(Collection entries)
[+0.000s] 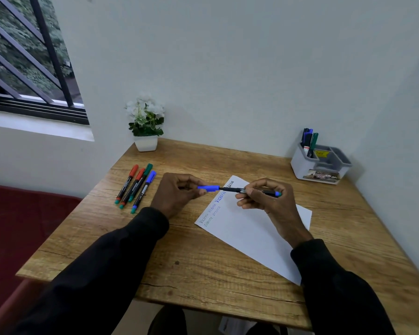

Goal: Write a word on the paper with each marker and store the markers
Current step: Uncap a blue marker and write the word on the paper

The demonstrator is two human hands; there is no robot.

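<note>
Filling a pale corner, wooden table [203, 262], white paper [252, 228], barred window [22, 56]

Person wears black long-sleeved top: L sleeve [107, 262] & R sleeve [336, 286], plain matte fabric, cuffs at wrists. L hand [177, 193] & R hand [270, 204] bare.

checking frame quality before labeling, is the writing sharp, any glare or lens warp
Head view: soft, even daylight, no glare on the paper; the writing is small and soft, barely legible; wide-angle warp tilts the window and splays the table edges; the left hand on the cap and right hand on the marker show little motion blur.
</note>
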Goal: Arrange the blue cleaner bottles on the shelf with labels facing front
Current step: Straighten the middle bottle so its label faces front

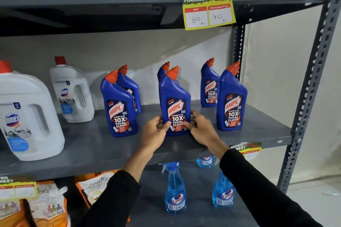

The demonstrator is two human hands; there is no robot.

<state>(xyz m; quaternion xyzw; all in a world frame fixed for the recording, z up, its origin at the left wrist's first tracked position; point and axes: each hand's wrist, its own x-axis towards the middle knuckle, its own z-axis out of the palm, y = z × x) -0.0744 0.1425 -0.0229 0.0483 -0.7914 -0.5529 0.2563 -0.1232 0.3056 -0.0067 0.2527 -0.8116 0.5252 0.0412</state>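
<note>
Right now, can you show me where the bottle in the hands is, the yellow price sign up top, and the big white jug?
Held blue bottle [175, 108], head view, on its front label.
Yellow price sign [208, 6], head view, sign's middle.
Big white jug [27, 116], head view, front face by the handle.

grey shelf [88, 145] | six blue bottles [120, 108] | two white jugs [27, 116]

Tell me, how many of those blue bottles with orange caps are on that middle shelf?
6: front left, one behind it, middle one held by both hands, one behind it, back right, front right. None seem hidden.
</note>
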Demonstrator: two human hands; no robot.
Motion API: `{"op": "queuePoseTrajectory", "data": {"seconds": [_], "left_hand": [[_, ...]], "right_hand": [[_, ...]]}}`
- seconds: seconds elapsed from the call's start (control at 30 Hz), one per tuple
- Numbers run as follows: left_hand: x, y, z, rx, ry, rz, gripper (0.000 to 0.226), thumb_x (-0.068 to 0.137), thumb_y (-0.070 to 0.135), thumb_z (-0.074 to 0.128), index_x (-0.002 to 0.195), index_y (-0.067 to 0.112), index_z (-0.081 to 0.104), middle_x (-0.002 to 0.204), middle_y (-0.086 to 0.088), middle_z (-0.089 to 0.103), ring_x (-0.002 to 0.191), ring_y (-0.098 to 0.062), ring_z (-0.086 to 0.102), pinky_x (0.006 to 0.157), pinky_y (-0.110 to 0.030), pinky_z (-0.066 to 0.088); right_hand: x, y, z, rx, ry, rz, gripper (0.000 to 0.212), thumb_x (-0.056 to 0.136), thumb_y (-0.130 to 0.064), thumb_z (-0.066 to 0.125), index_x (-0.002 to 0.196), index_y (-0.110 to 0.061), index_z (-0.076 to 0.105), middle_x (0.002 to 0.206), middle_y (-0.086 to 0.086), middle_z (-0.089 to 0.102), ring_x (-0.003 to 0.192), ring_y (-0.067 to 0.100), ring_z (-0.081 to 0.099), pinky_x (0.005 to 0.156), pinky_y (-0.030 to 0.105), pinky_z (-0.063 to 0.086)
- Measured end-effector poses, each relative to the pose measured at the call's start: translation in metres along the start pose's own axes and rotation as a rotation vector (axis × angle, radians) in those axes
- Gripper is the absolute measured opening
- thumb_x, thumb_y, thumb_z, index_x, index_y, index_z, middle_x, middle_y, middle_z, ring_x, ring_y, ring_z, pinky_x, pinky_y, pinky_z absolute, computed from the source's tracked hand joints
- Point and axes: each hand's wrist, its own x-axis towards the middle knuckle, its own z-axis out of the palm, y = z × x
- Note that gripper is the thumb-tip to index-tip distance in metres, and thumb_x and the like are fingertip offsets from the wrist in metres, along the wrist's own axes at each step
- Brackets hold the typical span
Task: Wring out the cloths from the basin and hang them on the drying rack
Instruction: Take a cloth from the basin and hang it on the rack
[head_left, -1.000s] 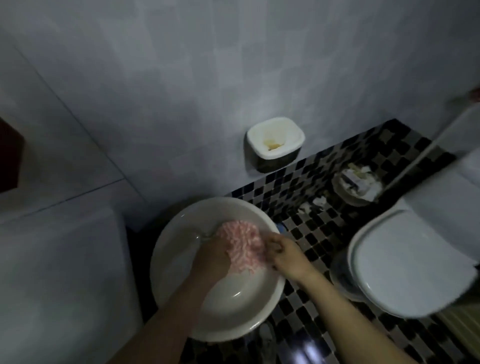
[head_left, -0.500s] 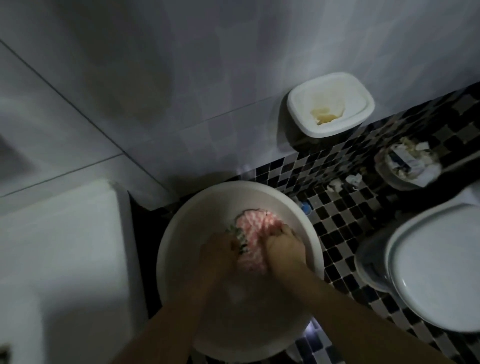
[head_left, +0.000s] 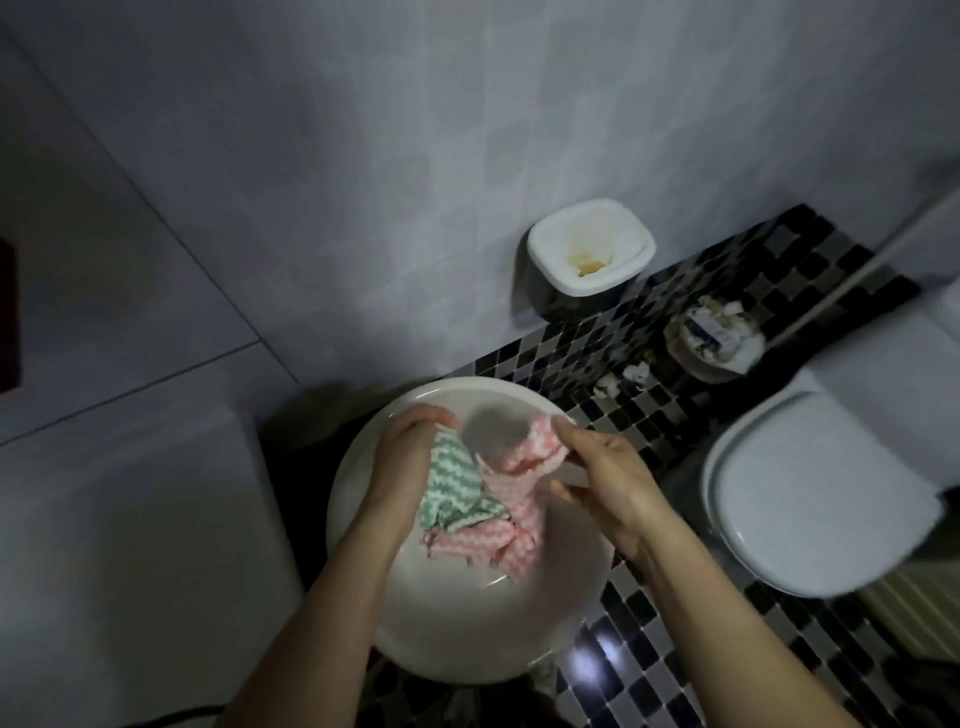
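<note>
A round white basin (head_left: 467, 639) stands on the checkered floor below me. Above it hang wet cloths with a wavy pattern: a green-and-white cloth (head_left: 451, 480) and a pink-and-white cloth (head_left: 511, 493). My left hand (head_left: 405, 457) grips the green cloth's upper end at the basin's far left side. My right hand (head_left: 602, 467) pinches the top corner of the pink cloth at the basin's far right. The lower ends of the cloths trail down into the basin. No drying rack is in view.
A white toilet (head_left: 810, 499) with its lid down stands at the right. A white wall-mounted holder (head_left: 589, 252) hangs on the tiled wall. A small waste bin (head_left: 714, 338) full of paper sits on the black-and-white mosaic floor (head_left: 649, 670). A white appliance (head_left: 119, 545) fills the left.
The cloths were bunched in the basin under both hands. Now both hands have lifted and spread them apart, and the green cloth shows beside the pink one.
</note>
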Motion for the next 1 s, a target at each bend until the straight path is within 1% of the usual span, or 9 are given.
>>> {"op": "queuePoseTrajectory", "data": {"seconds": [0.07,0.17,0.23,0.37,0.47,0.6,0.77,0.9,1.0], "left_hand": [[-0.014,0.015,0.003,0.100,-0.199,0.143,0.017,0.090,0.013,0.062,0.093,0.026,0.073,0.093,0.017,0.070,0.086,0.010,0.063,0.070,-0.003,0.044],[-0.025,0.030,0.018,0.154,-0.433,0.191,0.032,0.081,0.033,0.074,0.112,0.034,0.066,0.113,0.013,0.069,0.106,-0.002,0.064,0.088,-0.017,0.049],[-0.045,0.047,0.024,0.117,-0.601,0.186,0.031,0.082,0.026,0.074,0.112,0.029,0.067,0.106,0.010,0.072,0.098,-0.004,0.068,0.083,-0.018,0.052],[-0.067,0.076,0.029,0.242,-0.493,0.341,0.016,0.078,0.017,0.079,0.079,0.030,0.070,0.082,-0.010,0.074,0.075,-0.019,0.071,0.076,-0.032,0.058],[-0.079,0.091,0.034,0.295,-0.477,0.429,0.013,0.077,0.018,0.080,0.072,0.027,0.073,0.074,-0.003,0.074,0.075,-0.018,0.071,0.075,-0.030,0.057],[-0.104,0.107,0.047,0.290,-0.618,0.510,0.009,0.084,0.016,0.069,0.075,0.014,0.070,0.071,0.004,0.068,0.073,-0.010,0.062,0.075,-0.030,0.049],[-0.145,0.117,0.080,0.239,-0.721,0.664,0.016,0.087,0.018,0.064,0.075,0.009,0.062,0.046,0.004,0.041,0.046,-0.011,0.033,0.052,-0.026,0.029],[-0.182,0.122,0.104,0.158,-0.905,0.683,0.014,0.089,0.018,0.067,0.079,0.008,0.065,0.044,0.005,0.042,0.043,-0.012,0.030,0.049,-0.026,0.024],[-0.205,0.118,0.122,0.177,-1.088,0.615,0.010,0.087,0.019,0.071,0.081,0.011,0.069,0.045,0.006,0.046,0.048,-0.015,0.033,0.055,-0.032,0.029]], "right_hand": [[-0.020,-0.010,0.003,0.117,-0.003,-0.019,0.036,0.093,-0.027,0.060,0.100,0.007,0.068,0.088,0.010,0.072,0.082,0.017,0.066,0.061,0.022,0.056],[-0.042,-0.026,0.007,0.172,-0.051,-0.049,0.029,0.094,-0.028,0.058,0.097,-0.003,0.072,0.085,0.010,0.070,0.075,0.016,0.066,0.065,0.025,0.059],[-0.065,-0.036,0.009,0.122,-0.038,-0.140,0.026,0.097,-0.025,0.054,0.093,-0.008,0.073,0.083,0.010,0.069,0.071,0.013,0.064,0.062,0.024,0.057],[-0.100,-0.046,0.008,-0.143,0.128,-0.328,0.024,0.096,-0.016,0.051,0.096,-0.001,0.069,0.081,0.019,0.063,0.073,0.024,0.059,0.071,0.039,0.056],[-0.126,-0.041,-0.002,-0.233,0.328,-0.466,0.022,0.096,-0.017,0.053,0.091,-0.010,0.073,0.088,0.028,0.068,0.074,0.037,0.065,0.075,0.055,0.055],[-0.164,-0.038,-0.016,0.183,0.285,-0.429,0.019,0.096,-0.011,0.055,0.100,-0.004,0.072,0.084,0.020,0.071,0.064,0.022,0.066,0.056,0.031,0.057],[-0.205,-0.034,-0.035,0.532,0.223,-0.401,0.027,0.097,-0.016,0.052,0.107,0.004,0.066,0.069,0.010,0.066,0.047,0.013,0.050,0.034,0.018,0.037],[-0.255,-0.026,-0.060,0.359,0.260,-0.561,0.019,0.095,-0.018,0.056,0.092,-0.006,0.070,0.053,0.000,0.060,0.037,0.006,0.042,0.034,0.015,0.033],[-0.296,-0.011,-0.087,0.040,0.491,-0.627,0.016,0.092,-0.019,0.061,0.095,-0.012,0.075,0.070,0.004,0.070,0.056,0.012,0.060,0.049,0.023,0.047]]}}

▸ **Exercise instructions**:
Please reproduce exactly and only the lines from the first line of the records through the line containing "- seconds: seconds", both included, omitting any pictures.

▸ **Response to this exercise**:
[+0.000s] 

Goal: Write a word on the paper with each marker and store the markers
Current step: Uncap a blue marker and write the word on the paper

The demonstrator is two human hands; there is no robot.

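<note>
Filling a pale corner, wooden table [203, 262], white paper [252, 228], barred window [22, 56]

Person wears black long-sleeved top: L sleeve [107, 262] & R sleeve [336, 286], plain matte fabric, cuffs at wrists. L hand [177, 193] & R hand [270, 204] bare.

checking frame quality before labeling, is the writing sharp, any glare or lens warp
Head view: soft, even daylight, no glare on the paper; the writing is small and soft, barely legible; wide-angle warp tilts the window and splays the table edges; the left hand on the cap and right hand on the marker show little motion blur.
</note>
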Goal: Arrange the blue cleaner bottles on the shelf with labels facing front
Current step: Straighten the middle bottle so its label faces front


The demonstrator is two human hands; there is no robot.

<state>(xyz m; quaternion xyzw; all in a world frame fixed for the recording, z up, its origin at the left wrist's first tracked position; point and axes: each hand's wrist, its own x-axis towards the middle knuckle, its own z-axis out of the palm, y = z × x) -0.0744 0.1425 -0.0229 0.0483 -0.7914 -0.5529 0.2563 -0.1232 0.3056 -0.0067 0.2527 -0.8116 0.5252 0.0412</state>
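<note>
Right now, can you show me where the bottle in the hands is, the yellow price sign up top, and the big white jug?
Held blue bottle [175, 108], head view, on its front label.
Yellow price sign [208, 6], head view, sign's middle.
Big white jug [27, 116], head view, front face by the handle.

grey shelf [88, 145] | six blue bottles [120, 108] | two white jugs [27, 116]

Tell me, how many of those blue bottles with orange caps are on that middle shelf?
6: front left, one behind it, middle one held by both hands, one behind it, back right, front right. None seem hidden.
</note>
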Demonstrator: two human hands; no robot.
Motion API: `{"op": "queuePoseTrajectory", "data": {"seconds": [_], "left_hand": [[_, ...]], "right_hand": [[_, ...]]}}`
- seconds: seconds elapsed from the call's start (control at 30 Hz), one per tuple

This output has been given in full.